Lakshmanaraja and Sankaragana-II

  • Yuvaraja-I was succeeded by his son Lakshmanraja who won a victory over Mularaja-I the founder of Chalukyas or Solanki.
  • Like his father, Lakshmanraja patronized Saivism.
  • Lakshmanraja was succeeded by his son Shankargana-II who was a Vaishnav.
  • He was succeeded by his brother Yuvaraja.
  • The Kingdom suffered serious reverses during its rule.
  • His maternal uncle Chalukya Taila-II attacked his Kingdom.
  • Hardly he had recovered from his shock when he was overwhelmed by the Paramara king Munja.

Kokalla-II

  • After the withdrawal of the Paramaras, the minister of Shankarajana-II placed his son Kokall-II on The Throne.
  • Under Kokalla-II the Kalachuris recovered their power.
  • He was succeeded by his son Gangeyadeva.

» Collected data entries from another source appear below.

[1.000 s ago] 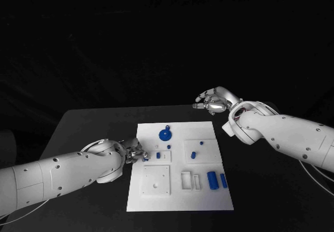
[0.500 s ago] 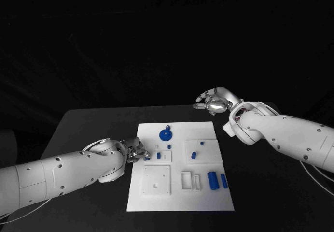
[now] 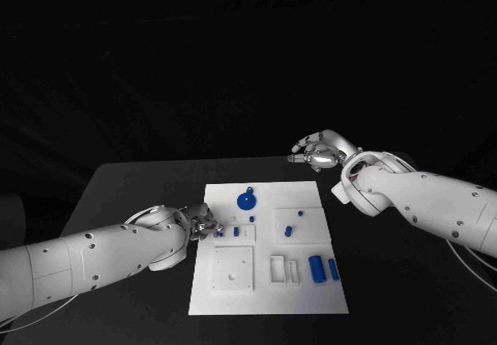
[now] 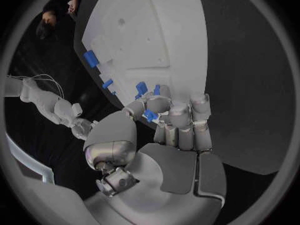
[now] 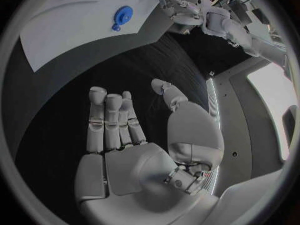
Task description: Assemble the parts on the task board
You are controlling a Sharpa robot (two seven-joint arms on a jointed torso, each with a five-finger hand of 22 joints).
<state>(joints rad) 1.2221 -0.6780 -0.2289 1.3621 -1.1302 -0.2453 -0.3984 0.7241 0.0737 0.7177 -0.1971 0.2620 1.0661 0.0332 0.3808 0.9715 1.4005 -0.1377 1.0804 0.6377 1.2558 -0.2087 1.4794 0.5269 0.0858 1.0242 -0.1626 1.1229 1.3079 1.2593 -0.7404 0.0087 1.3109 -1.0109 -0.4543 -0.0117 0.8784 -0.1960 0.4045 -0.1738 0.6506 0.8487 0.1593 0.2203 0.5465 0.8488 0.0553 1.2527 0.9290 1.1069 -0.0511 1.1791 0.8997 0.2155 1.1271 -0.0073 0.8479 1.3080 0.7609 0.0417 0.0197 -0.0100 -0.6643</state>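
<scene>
Head view: the flat white rectangular task board lies in the middle of the black counter. The left hand sits at the board's left edge, fingers curled over it beside a small blue peg standing in the board. A round blue disc part lies toward the board's far end, and two blue cylinder parts lie side by side near its right edge. The right hand hangs beyond the board's far right corner, well apart from every part.

Left wrist view: the left hand pinches a small blue piece between thumb and curled fingertips, just above the board's edge.

Right wrist view: the right hand is released, fingers straight and spread, holding nothing.

Risk, as I judge it: the pinch covers little of the small piece, so a tilt on the way to its seat could jam it or let it slip onto the board.
</scene>
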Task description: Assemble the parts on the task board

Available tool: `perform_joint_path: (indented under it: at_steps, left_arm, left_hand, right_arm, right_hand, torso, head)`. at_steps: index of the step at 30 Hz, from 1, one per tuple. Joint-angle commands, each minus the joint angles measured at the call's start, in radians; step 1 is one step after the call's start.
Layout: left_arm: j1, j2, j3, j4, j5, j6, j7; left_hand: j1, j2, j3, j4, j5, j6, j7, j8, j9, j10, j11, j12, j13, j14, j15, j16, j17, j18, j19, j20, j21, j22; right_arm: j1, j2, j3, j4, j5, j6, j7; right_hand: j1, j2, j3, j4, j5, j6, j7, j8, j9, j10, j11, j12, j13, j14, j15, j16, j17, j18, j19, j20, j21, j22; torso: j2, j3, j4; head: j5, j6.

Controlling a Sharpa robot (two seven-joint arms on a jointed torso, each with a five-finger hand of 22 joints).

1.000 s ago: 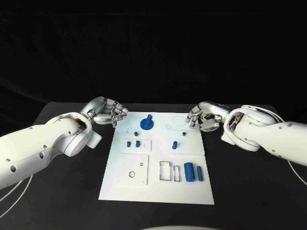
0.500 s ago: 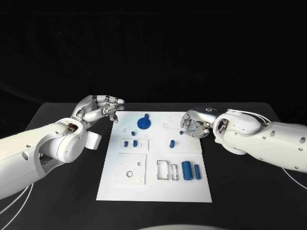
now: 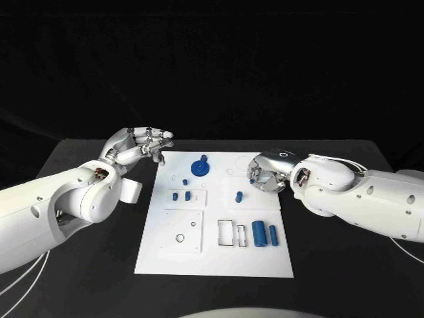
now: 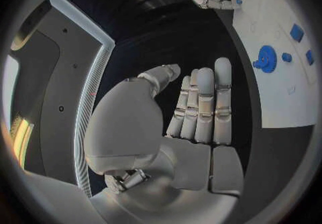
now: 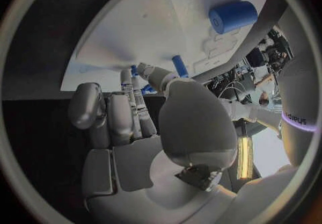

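Observation:
The white task board lies in the middle of the black table. On it are a blue gear, small blue pegs and two blue cylinders. My right hand hangs over the board's far right part with its fingers curled down. In the right wrist view its fingertips and thumb meet at a small blue piece; whether they grip it is unclear. My left hand is raised off the board's far left corner, with fingers straight and nothing in it.
The board has white inset plates and rectangular slots in its near half. Bare black table lies on both sides of the board. My two white forearms flank the board.
My right hand has moved left and nearer over the board, onto the spot where a small blue piece lay. My left hand has lifted and uncurled its fingers.

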Motion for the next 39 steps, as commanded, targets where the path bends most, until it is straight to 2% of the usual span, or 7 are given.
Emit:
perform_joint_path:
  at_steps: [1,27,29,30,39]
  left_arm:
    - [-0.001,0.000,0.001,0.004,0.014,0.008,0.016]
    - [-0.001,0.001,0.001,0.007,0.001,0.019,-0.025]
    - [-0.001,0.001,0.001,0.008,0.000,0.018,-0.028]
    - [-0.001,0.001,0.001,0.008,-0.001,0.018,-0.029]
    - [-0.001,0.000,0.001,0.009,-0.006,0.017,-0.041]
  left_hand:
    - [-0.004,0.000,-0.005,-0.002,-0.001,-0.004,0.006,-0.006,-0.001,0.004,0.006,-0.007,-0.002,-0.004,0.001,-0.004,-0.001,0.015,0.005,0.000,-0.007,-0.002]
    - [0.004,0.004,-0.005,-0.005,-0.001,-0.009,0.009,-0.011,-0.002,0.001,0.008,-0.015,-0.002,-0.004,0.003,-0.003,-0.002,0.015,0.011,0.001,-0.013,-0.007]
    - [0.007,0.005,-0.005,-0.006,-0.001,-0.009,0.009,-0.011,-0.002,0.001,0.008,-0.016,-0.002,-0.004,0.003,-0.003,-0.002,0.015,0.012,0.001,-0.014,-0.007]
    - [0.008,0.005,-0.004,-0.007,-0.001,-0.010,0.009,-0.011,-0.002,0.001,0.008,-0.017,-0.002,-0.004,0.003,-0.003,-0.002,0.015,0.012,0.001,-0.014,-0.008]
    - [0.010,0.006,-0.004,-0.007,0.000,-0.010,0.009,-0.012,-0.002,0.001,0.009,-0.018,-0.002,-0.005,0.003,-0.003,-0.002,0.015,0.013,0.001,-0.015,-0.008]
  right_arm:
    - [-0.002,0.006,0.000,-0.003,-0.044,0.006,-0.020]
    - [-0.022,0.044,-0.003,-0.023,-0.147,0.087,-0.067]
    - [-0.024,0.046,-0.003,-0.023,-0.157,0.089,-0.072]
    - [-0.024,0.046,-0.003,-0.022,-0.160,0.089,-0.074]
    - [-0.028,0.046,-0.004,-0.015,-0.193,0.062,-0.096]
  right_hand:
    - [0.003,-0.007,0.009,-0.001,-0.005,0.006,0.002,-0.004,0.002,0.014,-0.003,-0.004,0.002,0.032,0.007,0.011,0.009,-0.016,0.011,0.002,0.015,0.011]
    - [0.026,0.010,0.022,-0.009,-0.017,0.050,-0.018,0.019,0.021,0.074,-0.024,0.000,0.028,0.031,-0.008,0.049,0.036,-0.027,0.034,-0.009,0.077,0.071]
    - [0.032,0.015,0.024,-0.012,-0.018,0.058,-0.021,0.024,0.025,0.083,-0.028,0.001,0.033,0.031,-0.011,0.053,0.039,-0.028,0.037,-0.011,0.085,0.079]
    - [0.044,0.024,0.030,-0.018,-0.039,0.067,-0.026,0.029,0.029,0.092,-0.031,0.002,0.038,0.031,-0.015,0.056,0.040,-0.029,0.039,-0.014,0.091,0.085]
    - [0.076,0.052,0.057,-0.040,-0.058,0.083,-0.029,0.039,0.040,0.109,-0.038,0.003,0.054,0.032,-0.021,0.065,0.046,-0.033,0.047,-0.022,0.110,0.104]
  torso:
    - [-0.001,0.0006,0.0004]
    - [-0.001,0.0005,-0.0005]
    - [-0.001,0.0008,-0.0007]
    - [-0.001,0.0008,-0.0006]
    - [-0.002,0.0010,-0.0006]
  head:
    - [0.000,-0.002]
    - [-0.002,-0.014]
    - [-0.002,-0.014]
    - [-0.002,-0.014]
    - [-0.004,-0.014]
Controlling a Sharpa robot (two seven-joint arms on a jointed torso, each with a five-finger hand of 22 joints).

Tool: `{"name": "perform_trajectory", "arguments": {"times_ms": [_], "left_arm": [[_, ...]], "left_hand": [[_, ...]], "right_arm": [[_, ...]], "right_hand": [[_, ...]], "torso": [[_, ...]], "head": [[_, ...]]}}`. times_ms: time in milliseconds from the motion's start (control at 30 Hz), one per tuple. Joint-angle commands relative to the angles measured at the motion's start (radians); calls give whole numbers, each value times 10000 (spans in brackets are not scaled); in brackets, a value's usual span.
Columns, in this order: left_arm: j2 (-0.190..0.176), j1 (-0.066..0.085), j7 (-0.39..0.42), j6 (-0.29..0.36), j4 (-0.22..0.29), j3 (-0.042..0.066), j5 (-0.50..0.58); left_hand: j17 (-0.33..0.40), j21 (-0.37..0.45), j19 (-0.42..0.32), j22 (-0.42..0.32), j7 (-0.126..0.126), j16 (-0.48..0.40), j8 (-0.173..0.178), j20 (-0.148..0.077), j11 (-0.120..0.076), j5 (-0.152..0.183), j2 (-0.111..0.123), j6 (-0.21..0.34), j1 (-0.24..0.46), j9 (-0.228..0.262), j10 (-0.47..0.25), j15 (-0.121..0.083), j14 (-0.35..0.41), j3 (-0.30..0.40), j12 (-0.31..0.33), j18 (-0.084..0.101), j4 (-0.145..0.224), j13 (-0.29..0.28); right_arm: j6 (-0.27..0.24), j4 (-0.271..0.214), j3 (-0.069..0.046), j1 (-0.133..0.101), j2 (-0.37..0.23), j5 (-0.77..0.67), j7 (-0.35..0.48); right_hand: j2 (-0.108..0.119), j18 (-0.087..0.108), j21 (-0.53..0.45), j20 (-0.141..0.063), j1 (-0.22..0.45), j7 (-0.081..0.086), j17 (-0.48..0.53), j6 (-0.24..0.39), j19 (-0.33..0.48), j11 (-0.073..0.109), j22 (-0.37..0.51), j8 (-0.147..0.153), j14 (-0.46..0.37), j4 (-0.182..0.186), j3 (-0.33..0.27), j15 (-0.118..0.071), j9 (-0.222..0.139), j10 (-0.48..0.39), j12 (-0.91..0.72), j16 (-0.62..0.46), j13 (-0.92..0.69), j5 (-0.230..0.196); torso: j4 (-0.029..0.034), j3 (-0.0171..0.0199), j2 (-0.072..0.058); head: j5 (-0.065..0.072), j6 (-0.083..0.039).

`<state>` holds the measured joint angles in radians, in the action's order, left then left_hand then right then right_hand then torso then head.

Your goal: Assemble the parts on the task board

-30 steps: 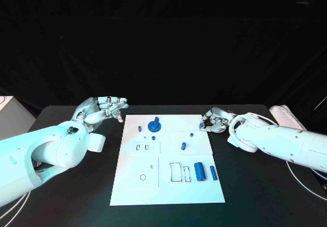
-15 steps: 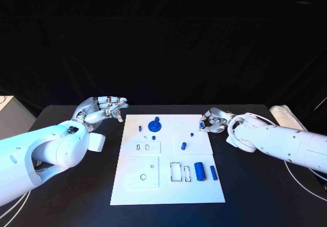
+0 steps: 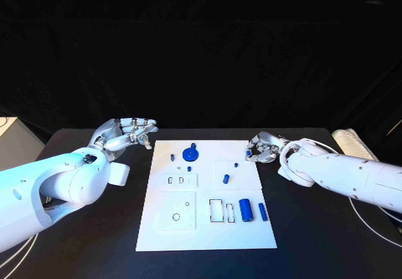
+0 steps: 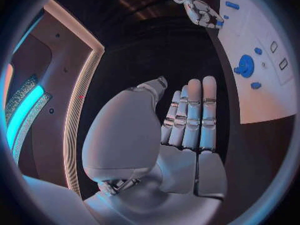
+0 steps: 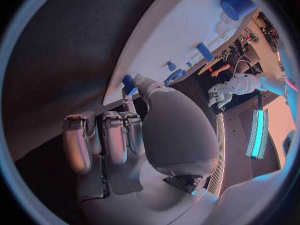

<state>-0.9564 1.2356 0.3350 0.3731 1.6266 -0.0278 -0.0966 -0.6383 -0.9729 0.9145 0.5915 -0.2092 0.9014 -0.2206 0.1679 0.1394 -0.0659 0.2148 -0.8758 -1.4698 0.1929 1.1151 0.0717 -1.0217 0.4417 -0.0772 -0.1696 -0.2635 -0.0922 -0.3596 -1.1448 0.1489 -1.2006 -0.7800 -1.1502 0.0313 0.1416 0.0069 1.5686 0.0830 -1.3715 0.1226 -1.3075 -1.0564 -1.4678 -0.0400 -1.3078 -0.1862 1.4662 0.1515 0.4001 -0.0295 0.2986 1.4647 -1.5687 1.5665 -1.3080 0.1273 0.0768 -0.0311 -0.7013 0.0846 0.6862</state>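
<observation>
The white task board (image 3: 205,232) lies in the middle of the black table. On it are a round blue part (image 3: 191,154), a blue cylinder (image 3: 244,210), a thin blue rod (image 3: 262,211) and several small blue pieces such as one at mid-board (image 3: 225,178). My right hand (image 3: 263,146) hovers at the board's far right corner with its fingers curled, pinching a small blue part (image 5: 128,83) at its fingertips. My left hand (image 3: 125,133) is off the board's far left corner, holding nothing, its fingers (image 4: 190,110) stretched out straight.
A pale wrapped object (image 3: 352,142) lies at the table's right edge. A white box (image 3: 7,125) stands beyond the left edge. Cables (image 3: 369,215) run along the table's near right side. Empty slots (image 3: 216,210) sit in the board's near half.
The right hand has risen very slightly at the board's far right corner, still pinching the small blue part. The left hand has stayed where it was.
</observation>
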Motion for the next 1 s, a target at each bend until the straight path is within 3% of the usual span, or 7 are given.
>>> {"name": "perform_trajectory", "arguments": {"times_ms": [33,267,467,567,767,1000], "left_arm": [[14,6,-4,-206,12,7,-71],[14,5,-15,-205,2,7,-86],[9,5,-22,-203,-4,7,-89],[6,5,-27,-202,-13,7,-90],[38,6,-41,-207,-45,6,-87],[106,7,-74,-229,-64,4,-84]], "left_hand": [[9,-22,-58,9,16,-46,56,-8,24,56,-30,69,44,17,-59,-13,83,21,47,-147,27,-7],[9,-22,-58,9,16,-46,56,-8,24,56,-30,69,44,17,-59,-13,83,21,47,-147,27,-7],[13,-24,-63,9,14,-47,61,-6,27,57,-32,78,40,16,-69,-10,84,23,50,-147,31,-6],[13,-24,-63,9,14,-47,61,-6,27,57,-32,78,40,16,-69,-10,84,23,50,-147,31,-6],[16,-25,-65,9,13,-48,62,-5,28,57,-33,81,36,17,-73,-10,85,25,50,-147,35,-6],[20,-27,-69,9,12,-48,64,-3,29,60,-27,85,48,18,-75,-6,85,18,49,-147,30,-6]], "right_arm": [[-348,11,1,11,5,-33,172],[-978,-82,0,15,-10,-40,179],[-1430,-532,-15,-42,-142,-158,-231],[-1523,-1054,-34,-216,-288,-228,-667],[-1702,-2361,-47,-578,-483,-641,-1742],[-1682,-3771,-37,-680,-132,-1306,-3179]], "right_hand": [[-226,-69,22,-103,-93,-177,-2633,-239,-1030,101,-2630,-224,1046,-64,165,-82,182,1061,-21,43,-2628,39],[-177,-69,22,-195,39,-273,-2633,-285,-1030,198,-2630,-493,1046,-165,347,-165,311,1061,-21,43,-2628,23],[-129,-69,22,-207,115,-266,-2633,-244,-1030,202,-2630,-536,1046,-169,368,-165,332,1061,-21,43,-2628,20],[-149,-69,22,-205,127,-237,-2633,-136,-1030,184,-2630,-552,1046,-204,462,-145,343,1041,7,43,-2608,29],[-212,-69,22,-173,192,-176,-2633,37,-1030,130,-2630,-623,1046,-261,643,-98,382,938,153,43,-2511,22],[-219,-69,22,-164,257,-172,-2633,56,-1030,124,-2630,-654,1046,-244,665,-90,396,937,155,43,-2510,18]], "torso": [[5,-2,5],[17,-9,13],[-16,-21,29],[-32,-24,43],[-103,-81,130],[-138,-130,197]], "head": [[4,16],[-10,12],[-57,4],[-60,-3],[-151,52],[-283,163]]}}
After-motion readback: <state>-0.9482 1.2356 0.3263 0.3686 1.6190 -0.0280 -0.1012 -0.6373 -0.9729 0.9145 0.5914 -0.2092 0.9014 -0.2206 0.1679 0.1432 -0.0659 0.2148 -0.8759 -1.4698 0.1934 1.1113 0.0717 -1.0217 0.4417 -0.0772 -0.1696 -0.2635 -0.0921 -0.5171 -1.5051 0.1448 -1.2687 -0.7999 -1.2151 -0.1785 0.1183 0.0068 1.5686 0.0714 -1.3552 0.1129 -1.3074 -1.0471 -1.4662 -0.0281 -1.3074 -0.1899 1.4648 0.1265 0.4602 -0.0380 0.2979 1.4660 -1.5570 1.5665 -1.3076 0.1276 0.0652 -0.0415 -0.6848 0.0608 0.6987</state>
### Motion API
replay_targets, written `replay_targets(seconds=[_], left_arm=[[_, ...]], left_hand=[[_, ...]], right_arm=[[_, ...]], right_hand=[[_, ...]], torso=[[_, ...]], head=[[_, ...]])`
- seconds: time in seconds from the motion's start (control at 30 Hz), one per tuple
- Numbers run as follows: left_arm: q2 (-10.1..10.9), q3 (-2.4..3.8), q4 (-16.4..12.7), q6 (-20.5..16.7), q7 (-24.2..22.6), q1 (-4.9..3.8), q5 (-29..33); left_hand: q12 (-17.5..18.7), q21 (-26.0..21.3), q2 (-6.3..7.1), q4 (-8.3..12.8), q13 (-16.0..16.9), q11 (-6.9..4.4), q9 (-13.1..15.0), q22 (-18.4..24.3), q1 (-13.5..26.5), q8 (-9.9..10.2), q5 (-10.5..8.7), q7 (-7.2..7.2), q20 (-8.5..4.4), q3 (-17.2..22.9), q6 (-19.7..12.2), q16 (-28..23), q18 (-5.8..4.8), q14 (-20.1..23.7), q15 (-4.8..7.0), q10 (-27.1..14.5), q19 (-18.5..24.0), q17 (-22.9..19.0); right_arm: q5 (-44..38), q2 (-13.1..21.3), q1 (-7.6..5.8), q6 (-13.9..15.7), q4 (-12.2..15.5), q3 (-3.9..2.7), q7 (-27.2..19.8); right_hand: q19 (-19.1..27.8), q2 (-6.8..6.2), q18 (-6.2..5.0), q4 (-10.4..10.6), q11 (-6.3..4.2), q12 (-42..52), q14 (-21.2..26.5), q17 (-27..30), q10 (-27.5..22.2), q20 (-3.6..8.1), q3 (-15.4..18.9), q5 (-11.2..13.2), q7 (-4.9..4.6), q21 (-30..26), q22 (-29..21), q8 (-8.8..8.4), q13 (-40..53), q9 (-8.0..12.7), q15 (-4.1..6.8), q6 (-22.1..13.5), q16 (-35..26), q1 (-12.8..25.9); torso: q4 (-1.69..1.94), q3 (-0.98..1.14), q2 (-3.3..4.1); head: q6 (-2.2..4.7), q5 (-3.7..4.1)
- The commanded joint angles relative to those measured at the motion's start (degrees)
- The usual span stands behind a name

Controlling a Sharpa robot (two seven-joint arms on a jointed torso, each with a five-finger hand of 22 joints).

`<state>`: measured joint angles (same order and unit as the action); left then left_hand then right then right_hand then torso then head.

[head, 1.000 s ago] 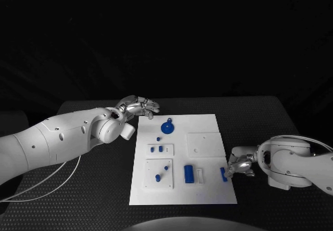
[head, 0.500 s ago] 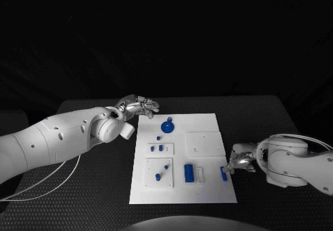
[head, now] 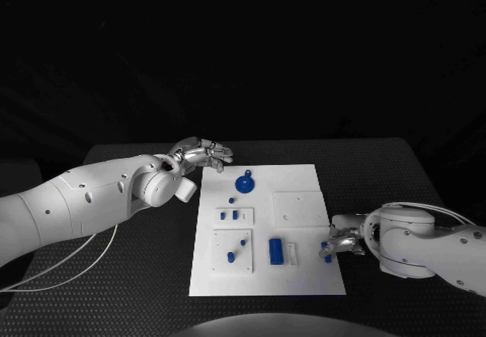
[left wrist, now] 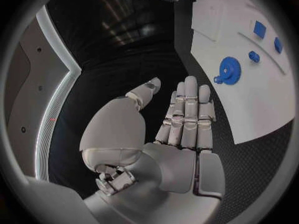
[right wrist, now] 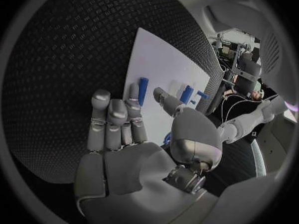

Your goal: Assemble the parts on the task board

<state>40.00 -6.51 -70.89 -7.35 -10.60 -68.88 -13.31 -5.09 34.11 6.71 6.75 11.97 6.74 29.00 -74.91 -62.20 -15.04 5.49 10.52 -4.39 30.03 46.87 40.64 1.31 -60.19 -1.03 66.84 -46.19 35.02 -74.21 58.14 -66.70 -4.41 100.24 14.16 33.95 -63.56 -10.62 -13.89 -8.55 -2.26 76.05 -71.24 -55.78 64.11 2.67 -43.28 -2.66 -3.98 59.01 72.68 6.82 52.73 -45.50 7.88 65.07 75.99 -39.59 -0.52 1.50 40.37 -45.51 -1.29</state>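
Hands at work over the white rectangular task board (head: 265, 232) on the black table (head: 132, 281). Head view: the right hand (head: 344, 242) sits at the board's near right edge, fingertips at a small blue bar-shaped part (head: 326, 253); whether it grips the bar cannot be told here. The left hand (head: 203, 154) hovers off the board's far left corner, fingers curled, holding nothing, with the blue gear-shaped part (head: 244, 185) just beyond its fingertips.

Left wrist view: the left hand (left wrist: 162, 134) shows its fingers straight and side by side, thumb apart, nothing in it, the gear (left wrist: 229, 70) lying ahead on the board.

Right wrist view: the right hand (right wrist: 134, 134) has its fingers extended toward the blue bar (right wrist: 142, 90), thumb apart, apparently not pinching it. The risk, judged from here: closing off-centre could nudge the bar off the board's edge.
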Motion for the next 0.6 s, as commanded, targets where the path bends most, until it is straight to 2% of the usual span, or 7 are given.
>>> replay_targets(seconds=[0.03, 0.43, 0.6], left_arm=[[0.03, 0.03, -0.19, 0.89, -0.48, -0.03, -0.15], [0.21, 0.03, -0.39, 1.0, -0.44, -0.03, -0.17], [0.26, 0.03, -0.54, 1.11, -0.4, -0.03, -0.26]], left_hand=[[-0.21, -0.38, -0.17, 0.0, 0.06, 0.09, 0.04, -0.26, -0.05, -0.21, 0.1, -0.04, -0.09, -0.33, 0.4, -0.37, 0.89, -0.38, -0.02, 0.43, -0.36, 0.07], [-0.2, -0.41, -0.21, -0.02, 0.05, 0.09, 0.03, -0.28, -0.01, -0.21, 0.1, -0.03, -0.1, -0.36, 0.38, -0.4, 0.88, -0.38, -0.02, 0.42, -0.36, 0.1], [-0.2, -0.43, -0.24, -0.03, 0.05, 0.09, 0.02, -0.29, 0.01, -0.21, 0.1, -0.03, -0.11, -0.36, 0.37, -0.41, 0.87, -0.38, -0.02, 0.43, -0.37, 0.11]], right_arm=[[-2.67, -0.5, 0.91, -0.31, -0.23, 0.03, 0.31], [-15.56, -3.32, 4.25, 1.2, -1.45, 0.03, 0.64], [-20.84, -4.22, 5.67, 2.08, -1.9, 0.02, 0.68]], right_hand=[[-0.35, -0.12, -1.11, -0.33, 0.05, -0.08, -0.45, -0.06, 0.37, 0.1, -0.06, -0.14, -0.08, 0.15, -0.09, 0.12, 0.13, 0.09, -0.06, 0.39, -0.32, -0.42], [-0.53, -0.48, -1.11, -1.38, -0.01, 0.01, -0.67, -0.21, 1.01, 0.16, -0.22, -0.14, -0.01, 0.21, -0.12, 0.42, 0.97, 0.19, -0.05, 0.57, -0.46, -2.01], [-0.65, -0.02, -1.11, -2.18, -0.06, 0.04, -0.83, -0.28, 1.4, 0.2, -0.41, -0.14, 0.04, 0.22, -0.15, 0.61, 1.43, 0.26, -0.04, 0.7, -0.57, -3.34]], torso=[[-0.02, 0.06, 0.02], [-0.07, 0.12, 0.02], [-0.03, 0.11, 0.04]], head=[[-0.02, -0.04], [-0.31, -0.09], [-0.37, -0.09]])
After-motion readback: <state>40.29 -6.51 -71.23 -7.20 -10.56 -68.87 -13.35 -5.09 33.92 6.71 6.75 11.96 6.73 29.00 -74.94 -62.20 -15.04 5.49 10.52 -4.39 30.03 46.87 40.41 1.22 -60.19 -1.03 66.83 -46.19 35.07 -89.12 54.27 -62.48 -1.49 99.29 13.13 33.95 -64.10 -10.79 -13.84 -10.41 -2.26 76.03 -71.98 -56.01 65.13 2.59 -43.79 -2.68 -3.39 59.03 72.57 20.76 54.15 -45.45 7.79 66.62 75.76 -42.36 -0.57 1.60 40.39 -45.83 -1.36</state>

Gangeyadeva of the Kalachuris Dynasty

  • During his reign, the Kalachuris dynasty becomes the greatest political power in India.
  • The most important factor contributing to his success was that the Kalachuri remained unaffected by the marauding raids of Sultan Mahmud.
  • He carried his arms to Orissa as far as the seacoast.
  • He commemorated this great victory by assuming the power title of the ‘Trikalingadhipati’ or ‘Lord of Trikalinga’.
  • He sent an expedition under his son Karna against Anga and Magadha which were under the Pala King Nayapala .
  • According to Tibetan tradition, Atisha Dipankara who at that time had been residing in Magadha took the initiative in inducing Karna and Nayapala to conclude a Treaty on the basis of mutual restitution of conferred territories.

Karna

  • Gangeyadeva was succeeded by his son Lakshmikarna better known as Karna.
  • He was one of the greatest generals of his time.
  • He wrested Allahabad from the Pratiharas.
  • Karna defeated the Chandela, Krittivarman, and occupied Bundelkhand but a feudatory of the Chandellas freed the country from the Kalachuris.
  • Far more important was Karna’s invasion of the Paramara kingdom of Malwa in Alliance with Bhima-I the Chalukya king of Gujarat.
  • During the war, the Paramara King Bhoja died and the two allies got possession of Malwa.
  • Subsequently, a quarrel broke out between Karna and Bhima on the question of the division of the spoil.
  • Despite the numerous wars fought with many powers throughout the greater part of his life, the result achieved by Karna was too insignificant.
  • Allahabad was the only addition to his paternal kingdom.
  • The series of reverses that Karna suffered particularly at the end of his reign diminished earlier glory and loosened his hold over his feudatories.

Later Rulers

  • Karna abdicated The Throne in favor of his son Yashkarna.
  • A series of inversions overwhelmed him.
  • The Chalukya Vikramaditya-VI raided his Kingdom; Chandradeva of the Gahadwala dynasty wrested Allahabad and Banaras; the Chandela defeated him and Paramara Lakshmandeva plundered his capital.
  • Vijaysimha was the last Kalachuri king of any importance.
  • Trailokyaverman defeated him and convert the whole of the Dahalamandala.